Now I love cheese more than is probably good for my heart, which needs no additional provocations from me. I took the book home and read the first third before bedtime; learning a great deal more than I’ve ever known about my favourite food. Fast forwarding to this morning, we went back to the Saturday market in search of the anonymous cheese stall that sells the best cheddar I’ve ever eaten – it reminds me of the way it used to taste before pasteurised block cheeses dominated the market.

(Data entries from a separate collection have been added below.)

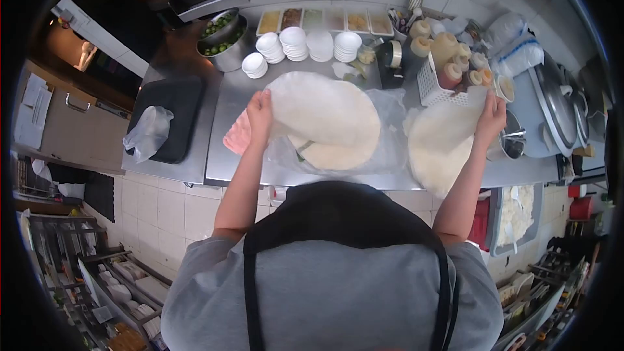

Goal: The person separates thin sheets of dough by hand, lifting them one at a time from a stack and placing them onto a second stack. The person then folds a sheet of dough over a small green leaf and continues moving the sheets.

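My left hand (260, 116) pinches the left edge of a large, thin, pale flour tortilla (325, 107), lifting it off another tortilla (341, 154) below. Clear plastic (392, 127) lies beneath and around these. A pink cloth (238, 135) is on the counter beside my left wrist. On the right, my right hand (492, 117) is closed on the raised upper edge of a second large tortilla (439, 133), partly folded over. Its lower part hangs past the counter's front edge.
Stacked white cups (294, 44) stand behind, before a row of filled containers (312, 21). A white basket (442, 94) with sauce bottles (445, 45) is at back right. Metal pots of green limes (227, 52) and a black tray (188, 114) with a plastic bag (149, 133) stand left.
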The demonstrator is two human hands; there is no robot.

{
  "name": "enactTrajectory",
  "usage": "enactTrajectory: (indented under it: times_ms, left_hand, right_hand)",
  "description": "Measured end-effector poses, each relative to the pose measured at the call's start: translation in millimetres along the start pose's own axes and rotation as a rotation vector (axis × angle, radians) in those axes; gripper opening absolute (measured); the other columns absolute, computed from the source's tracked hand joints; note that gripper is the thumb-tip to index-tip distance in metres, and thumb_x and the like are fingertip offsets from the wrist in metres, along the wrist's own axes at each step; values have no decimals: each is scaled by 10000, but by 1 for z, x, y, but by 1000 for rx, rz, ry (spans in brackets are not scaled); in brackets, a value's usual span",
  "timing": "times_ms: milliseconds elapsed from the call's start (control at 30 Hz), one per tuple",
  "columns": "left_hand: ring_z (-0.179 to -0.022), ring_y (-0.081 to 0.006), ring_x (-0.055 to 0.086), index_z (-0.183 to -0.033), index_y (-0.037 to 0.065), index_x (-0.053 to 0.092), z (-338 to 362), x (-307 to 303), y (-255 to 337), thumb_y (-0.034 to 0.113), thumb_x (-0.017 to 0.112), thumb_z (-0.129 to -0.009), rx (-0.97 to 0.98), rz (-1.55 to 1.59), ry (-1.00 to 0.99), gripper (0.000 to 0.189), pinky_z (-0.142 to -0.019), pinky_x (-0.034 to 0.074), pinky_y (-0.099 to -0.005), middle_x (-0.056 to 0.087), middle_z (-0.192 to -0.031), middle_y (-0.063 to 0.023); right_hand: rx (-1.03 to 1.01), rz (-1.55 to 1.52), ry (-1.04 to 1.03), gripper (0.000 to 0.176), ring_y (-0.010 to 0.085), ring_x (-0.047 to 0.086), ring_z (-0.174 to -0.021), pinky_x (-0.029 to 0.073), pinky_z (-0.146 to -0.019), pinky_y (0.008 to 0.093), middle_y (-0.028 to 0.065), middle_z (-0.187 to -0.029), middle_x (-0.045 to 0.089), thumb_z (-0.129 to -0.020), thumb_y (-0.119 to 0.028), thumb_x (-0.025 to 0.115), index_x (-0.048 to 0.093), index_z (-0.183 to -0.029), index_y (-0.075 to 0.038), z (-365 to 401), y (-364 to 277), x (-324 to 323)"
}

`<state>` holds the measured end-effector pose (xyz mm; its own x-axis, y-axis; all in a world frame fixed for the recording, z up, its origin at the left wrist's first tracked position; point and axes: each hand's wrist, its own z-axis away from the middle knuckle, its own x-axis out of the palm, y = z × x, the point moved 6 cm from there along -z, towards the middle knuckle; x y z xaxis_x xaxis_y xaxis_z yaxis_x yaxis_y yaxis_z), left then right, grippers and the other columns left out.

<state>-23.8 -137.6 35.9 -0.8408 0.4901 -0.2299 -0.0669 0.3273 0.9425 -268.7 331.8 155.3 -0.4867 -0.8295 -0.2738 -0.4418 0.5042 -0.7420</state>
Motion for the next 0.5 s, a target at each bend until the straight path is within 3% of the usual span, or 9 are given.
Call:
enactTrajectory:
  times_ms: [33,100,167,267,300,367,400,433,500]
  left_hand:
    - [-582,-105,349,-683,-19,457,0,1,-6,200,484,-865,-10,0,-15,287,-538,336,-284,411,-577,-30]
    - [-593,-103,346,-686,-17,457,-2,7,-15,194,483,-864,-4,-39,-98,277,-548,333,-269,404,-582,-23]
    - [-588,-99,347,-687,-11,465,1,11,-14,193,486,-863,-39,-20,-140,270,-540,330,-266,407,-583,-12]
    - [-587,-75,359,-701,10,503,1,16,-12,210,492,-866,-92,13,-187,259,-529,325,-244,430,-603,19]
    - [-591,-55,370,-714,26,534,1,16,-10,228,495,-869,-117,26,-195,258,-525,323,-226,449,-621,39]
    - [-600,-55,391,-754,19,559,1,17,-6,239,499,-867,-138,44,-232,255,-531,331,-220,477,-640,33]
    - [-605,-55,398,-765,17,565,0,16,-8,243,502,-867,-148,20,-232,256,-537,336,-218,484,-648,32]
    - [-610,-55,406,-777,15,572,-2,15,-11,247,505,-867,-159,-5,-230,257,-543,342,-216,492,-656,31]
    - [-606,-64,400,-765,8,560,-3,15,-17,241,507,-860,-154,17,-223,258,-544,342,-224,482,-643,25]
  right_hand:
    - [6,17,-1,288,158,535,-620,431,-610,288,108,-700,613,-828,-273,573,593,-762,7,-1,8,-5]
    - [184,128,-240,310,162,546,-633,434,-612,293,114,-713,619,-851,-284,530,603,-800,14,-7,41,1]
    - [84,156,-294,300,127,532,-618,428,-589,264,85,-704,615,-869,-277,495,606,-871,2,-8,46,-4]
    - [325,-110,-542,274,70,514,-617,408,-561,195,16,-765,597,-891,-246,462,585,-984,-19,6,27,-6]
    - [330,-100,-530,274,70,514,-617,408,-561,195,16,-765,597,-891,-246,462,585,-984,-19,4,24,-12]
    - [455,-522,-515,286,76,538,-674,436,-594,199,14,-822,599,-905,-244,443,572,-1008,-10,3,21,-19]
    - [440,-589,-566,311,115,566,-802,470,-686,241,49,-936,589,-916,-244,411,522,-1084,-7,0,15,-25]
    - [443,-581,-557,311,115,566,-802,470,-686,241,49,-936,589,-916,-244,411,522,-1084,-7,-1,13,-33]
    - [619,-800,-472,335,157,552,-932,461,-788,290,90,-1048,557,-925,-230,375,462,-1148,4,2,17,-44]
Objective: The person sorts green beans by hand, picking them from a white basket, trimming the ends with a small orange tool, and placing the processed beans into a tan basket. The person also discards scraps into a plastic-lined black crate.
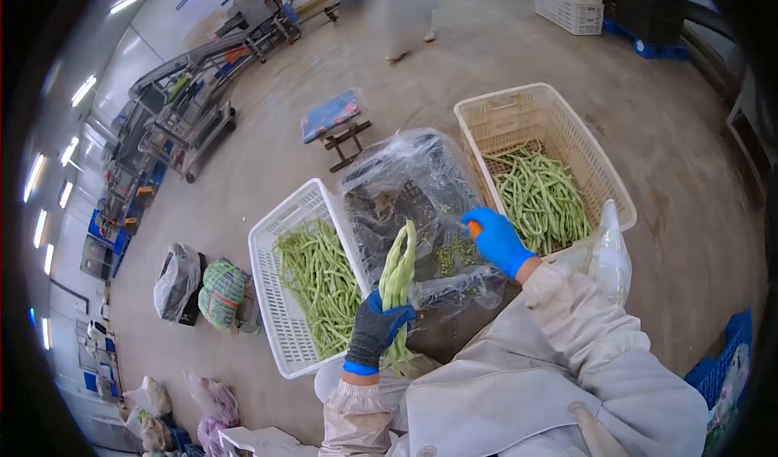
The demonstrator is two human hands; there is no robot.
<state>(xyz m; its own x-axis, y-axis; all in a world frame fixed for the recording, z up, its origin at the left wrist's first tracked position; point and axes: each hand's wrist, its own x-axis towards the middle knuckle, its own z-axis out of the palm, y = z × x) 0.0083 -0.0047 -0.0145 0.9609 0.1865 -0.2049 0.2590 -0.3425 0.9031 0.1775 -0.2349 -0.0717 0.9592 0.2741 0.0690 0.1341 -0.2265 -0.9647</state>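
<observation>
My left hand (379,327), in a dark grey and blue glove, is closed round an upright bunch of green beans (397,272). My right hand (498,240), in a blue glove, grips a small orange-handled tool (474,228) above a plastic-lined black crate (377,183); the tool's tip cannot be made out. Small green scraps (455,256) lie on the liner. Left of it, a white crate (264,238) holds many green beans. To the right, a beige crate (596,145) holds another heap of beans.
A small folding stool (331,117) stands beyond the crates, and a person (397,7) is farther back. Bagged bundles (221,293) sit at the left. Wheeled machinery (190,125) is at the upper left, stacked white crates (570,2) at the upper right. A blue crate (721,360) is at the lower right.
</observation>
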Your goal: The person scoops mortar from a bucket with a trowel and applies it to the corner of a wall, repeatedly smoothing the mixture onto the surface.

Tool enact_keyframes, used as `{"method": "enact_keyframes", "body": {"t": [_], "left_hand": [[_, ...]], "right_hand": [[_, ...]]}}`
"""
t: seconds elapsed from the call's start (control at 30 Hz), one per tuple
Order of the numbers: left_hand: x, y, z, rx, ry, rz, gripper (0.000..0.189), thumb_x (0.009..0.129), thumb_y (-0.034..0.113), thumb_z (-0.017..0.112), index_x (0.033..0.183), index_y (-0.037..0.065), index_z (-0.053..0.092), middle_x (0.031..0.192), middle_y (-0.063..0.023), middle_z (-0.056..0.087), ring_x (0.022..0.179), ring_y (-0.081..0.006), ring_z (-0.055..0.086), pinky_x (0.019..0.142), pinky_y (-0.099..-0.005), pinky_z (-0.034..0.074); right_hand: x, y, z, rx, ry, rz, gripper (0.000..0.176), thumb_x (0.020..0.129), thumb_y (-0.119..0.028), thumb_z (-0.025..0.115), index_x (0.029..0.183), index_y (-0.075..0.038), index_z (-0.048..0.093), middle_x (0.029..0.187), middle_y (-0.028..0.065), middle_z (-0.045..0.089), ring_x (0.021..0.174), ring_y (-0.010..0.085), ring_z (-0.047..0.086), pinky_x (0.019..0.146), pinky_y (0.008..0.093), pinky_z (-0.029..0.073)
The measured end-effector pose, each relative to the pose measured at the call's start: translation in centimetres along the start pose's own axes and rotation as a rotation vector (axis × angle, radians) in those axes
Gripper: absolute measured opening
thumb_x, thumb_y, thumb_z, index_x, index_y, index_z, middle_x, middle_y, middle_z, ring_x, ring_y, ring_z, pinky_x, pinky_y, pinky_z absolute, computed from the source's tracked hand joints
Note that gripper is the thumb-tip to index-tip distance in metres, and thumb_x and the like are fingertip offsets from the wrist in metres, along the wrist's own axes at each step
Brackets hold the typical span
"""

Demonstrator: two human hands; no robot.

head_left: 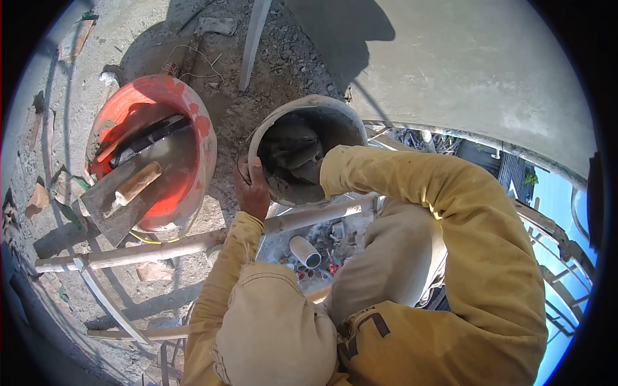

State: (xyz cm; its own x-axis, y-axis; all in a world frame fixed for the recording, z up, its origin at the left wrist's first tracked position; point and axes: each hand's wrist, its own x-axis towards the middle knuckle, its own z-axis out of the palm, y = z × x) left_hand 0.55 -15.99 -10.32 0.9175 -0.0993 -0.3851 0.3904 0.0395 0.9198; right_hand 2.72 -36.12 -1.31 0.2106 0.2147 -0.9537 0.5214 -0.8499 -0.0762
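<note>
My left hand [253,193] grips the near left rim of a grey, mortar-caked bucket [351,119]. Inside that bucket lies dark grey wet mortar [293,149]. My right arm, in a mustard sleeve [399,174], reaches over the rim into the bucket; the right hand itself is hidden there, along with anything it holds. To the left stands a red bucket [205,138] holding greyish water. A plastering trowel [138,183] with a worn wooden handle rests across its near edge. A long black-and-orange tool [145,138] leans inside the same bucket.
A wooden pole [187,246] runs in front of both buckets. Beyond it, far below, lies a white pipe piece [305,252] among rubble. A pale upright post [254,45] stands behind the buckets, and a smooth concrete surface [476,71] spreads at upper right.
</note>
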Motion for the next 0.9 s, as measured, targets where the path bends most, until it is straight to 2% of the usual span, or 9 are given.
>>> {"method": "enact_keyframes", "body": {"t": [0.1, 0.17, 0.27, 0.37, 0.5, 0.6, 0.7, 0.8, 0.9], "left_hand": [[-0.4, -0.6, -0.5, -0.034, -0.014, -0.045, 0.033, 0.096, 0.032, 0.050, 0.106, 0.001, 0.055, 0.085, -0.0048, 0.053, 0.077, -0.0135, 0.047, 0.074, -0.0287, 0.040], [-0.3, 0.1, -0.4, -0.020, 0.016, 0.006, 0.032, 0.096, 0.031, 0.051, 0.105, 0.002, 0.056, 0.081, -0.0034, 0.051, 0.074, -0.0124, 0.045, 0.070, -0.0282, 0.040], [0.1, -0.7, -0.8, -0.039, -0.032, -0.080, 0.030, 0.095, 0.031, 0.052, 0.105, 0.002, 0.056, 0.076, -0.0015, 0.050, 0.069, -0.0114, 0.044, 0.066, -0.0276, 0.039], [0.2, -0.9, -0.9, -0.032, -0.048, -0.168, 0.029, 0.095, 0.029, 0.054, 0.105, 0.002, 0.055, 0.073, -0.0002, 0.047, 0.066, -0.0109, 0.042, 0.064, -0.0273, 0.039], [0.5, -1.8, -0.9, -0.065, -0.039, -0.069, 0.030, 0.094, 0.029, 0.054, 0.107, 0.002, 0.054, 0.073, -0.0008, 0.048, 0.067, -0.0112, 0.042, 0.064, -0.0276, 0.039], [0.6, -2.1, -0.6, -0.044, -0.025, -0.045, 0.031, 0.094, 0.029, 0.055, 0.107, 0.001, 0.053, 0.075, -0.0021, 0.049, 0.067, -0.0116, 0.043, 0.064, -0.0277, 0.039], [1.3, -1.5, -0.1, -0.105, -0.069, -0.147, 0.032, 0.094, 0.029, 0.054, 0.106, 0.000, 0.053, 0.078, -0.0038, 0.052, 0.070, -0.0127, 0.045, 0.067, -0.0281, 0.040], [1.4, -2.3, 0.5, -0.115, 0.013, -0.080, 0.033, 0.094, 0.030, 0.054, 0.105, -0.001, 0.054, 0.081, -0.0072, 0.054, 0.075, -0.0165, 0.049, 0.072, -0.0311, 0.041], [1.1, -1.9, 0.4, 0.065, 0.062, -0.153, 0.034, 0.094, 0.032, 0.052, 0.104, -0.001, 0.054, 0.083, -0.0104, 0.056, 0.077, -0.0207, 0.051, 0.074, -0.0340, 0.041]], "right_hand": [[-4.7, -0.6, -3.7, 0.299, -0.161, -0.036, 0.021, 0.071, -0.028, 0.065, 0.090, -0.018, 0.064, 0.077, 0.0046, 0.068, 0.070, 0.0223, 0.065, 0.066, 0.0377, 0.050], [-8.4, 0.1, -5.4, 0.837, -0.167, 0.282, 0.026, 0.074, -0.031, 0.065, 0.093, -0.013, 0.061, 0.071, 0.0055, 0.064, 0.060, 0.0193, 0.063, 0.061, 0.0353, 0.050], [-9.5, 3.4, -7.9, 0.872, -0.417, 0.393, 0.027, 0.077, -0.026, 0.065, 0.093, -0.005, 0.057, 0.065, 0.0056, 0.057, 0.054, 0.0156, 0.059, 0.052, 0.0341, 0.050], [-10.1, 5.4, -7.6, 1.154, -0.318, 0.564, 0.020, 0.081, -0.014, 0.063, 0.087, 0.002, 0.052, 0.062, 0.0069, 0.052, 0.048, 0.0158, 0.053, 0.042, 0.0351, 0.049], [-5.4, 7.6, -6.3, 1.309, -0.386, 0.514, 0.016, 0.083, -0.020, 0.060, 0.078, -0.007, 0.054, 0.062, 0.0034, 0.052, 0.054, 0.0149, 0.053, 0.052, 0.0326, 0.050], [1.0, 10.6, -0.8, 1.312, -0.496, 0.462, 0.021, 0.084, -0.024, 0.058, 0.072, -0.009, 0.050, 0.061, 0.0027, 0.052, 0.055, 0.0162, 0.054, 0.054, 0.0348, 0.049], [0.8, 8.4, -1.8, 1.328, -0.511, 0.413, 0.020, 0.083, -0.026, 0.056, 0.072, -0.009, 0.056, 0.063, 0.0027, 0.057, 0.061, 0.0202, 0.059, 0.061, 0.0365, 0.049], [-2.2, 4.1, -4.6, 0.587, -0.257, 0.273, 0.021, 0.078, -0.027, 0.052, 0.081, -0.016, 0.070, 0.079, 0.0016, 0.068, 0.075, 0.0198, 0.064, 0.069, 0.0356, 0.048], [-2.3, 5.1, 3.8, 0.791, -0.041, 0.238, 0.016, 0.078, -0.027, 0.054, 0.082, -0.016, 0.066, 0.072, 0.0017, 0.065, 0.069, 0.0182, 0.063, 0.065, 0.0337, 0.048]]}}
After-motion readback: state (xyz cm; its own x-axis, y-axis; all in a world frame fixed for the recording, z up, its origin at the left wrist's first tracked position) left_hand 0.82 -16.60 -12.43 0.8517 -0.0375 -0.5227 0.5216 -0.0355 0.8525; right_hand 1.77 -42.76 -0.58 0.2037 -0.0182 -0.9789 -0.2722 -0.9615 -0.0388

The stall only shows up irregularly – well, first and third Saturdays we discovered today. There doesn’t seem to be any sign advertising the company or the names of the cheeses – you just have to ask. So I’m there in the queue, and when my turn comes I buy a big piece of the favourite and smaller ones of a smoked cheese and a Caerphilly which also reminded me of the best Caerphilly I’ve ever tasted and which our grocer in Clifton told me was a “failure” that he’d bought cheaply because it wasn’t crumbly enough to qualify as a proper Caerphilly. The Caerphilly I bought today was exactly that experimental failure from thirty years ago, and it’s still just as delicious. So with my cup overflowing already I asked the young woman on the stall where the cheeses are made. “Westcombe Farm” she said, and a small explosion went off in my head. I’d just accidentally bought two of the finest unpasteurised cheeses on the market – not because of any prior knowledge or fawning write ups in foodie magazines, but simply because they tasted so good. The Potwell Inn tastebuds were vindicated! At that moment the maker himself – Tom Calver – turned up on the stall and I was reduced to a pitiful state of wordless admiration. Enough! you cry and I hear you.

The final synchronicity came as we feasted eclectically on the bits of cheese, porchetta, arancini and Indian street food we’d bought at the market. Life doesn’t get much better. I was (intolerable rudely) googling an article on Westcombe Cheddar when I had to ask Madame “who do you think is Tom Calver’s partner?” – “go on” –” It’s your hairdresser!” Drum roll for Mr Jung please.